This exercise asks for every line of the material that includes the word "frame".

SUPPLIED MATERIAL →

######

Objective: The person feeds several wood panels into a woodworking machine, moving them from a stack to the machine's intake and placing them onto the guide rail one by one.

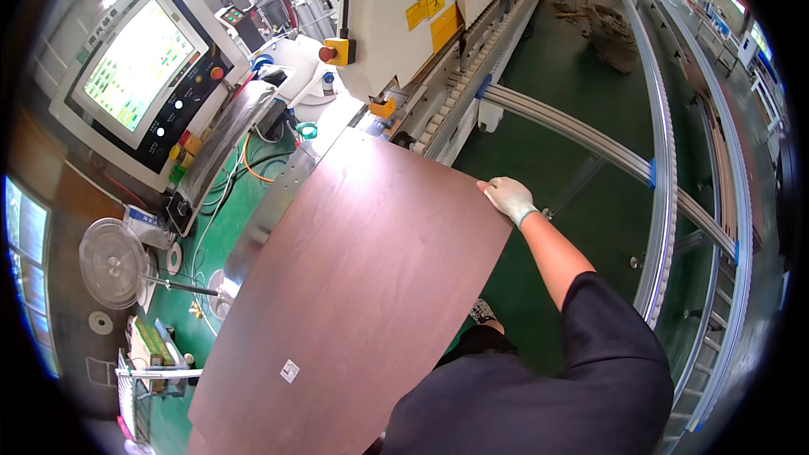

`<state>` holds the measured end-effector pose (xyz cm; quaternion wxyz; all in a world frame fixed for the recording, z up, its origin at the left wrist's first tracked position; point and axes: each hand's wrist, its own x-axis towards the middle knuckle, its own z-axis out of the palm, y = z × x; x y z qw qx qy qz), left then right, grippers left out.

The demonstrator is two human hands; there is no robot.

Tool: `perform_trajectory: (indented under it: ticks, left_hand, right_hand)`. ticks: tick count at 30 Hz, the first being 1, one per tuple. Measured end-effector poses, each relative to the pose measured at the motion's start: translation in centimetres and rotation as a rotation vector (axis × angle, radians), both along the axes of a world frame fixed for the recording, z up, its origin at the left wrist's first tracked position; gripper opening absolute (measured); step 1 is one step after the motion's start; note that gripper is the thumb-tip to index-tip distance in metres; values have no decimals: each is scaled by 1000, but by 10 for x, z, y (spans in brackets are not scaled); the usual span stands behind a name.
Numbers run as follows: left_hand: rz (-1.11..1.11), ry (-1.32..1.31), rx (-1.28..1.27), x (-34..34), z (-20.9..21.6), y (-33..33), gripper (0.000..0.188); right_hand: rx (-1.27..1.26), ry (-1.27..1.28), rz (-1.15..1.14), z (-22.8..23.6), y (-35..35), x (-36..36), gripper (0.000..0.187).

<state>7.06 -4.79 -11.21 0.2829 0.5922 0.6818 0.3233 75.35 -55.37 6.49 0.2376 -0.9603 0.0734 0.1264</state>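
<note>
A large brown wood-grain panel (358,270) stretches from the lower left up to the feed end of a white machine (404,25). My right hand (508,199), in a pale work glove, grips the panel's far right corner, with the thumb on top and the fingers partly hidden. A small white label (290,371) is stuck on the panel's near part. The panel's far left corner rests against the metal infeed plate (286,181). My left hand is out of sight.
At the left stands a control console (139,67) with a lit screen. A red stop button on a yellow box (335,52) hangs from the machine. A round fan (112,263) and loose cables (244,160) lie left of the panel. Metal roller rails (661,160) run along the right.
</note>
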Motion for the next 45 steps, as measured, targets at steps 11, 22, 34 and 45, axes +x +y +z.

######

EXERCISE OUTPUT →
`<state>` holds the measured end-effector pose (xyz cm; quaternion wxyz; all in a world frame fixed for the recording, z up, its origin at the left wrist's first tracked position; point and axes: each hand's wrist, its own x-axis towards the middle knuckle, its own z-axis out of the palm, y = z × x; x y z qw qx qy qz), left then right, grippers left out.
Tool: `perform_trajectory: (indented under it: ticks, left_hand, right_hand)`. ticks: tick count at 30 Hz, the first being 1, one per tuple. Measured end-effector poses, each relative to the pose measured at the motion's start: translation in centimetres and rotation as a rotation vector (axis × angle, radians), both along the axes of a world frame fixed for the recording, z up, its origin at the left wrist's first tracked position; gripper opening absolute (measured); step 1 is one step after the motion's start; note that gripper is the thumb-tip to index-tip distance in metres; values have no decimals: each is scaled by 1000, but by 10 for x, z, y (spans in brackets are not scaled); the usual span stands behind a name.

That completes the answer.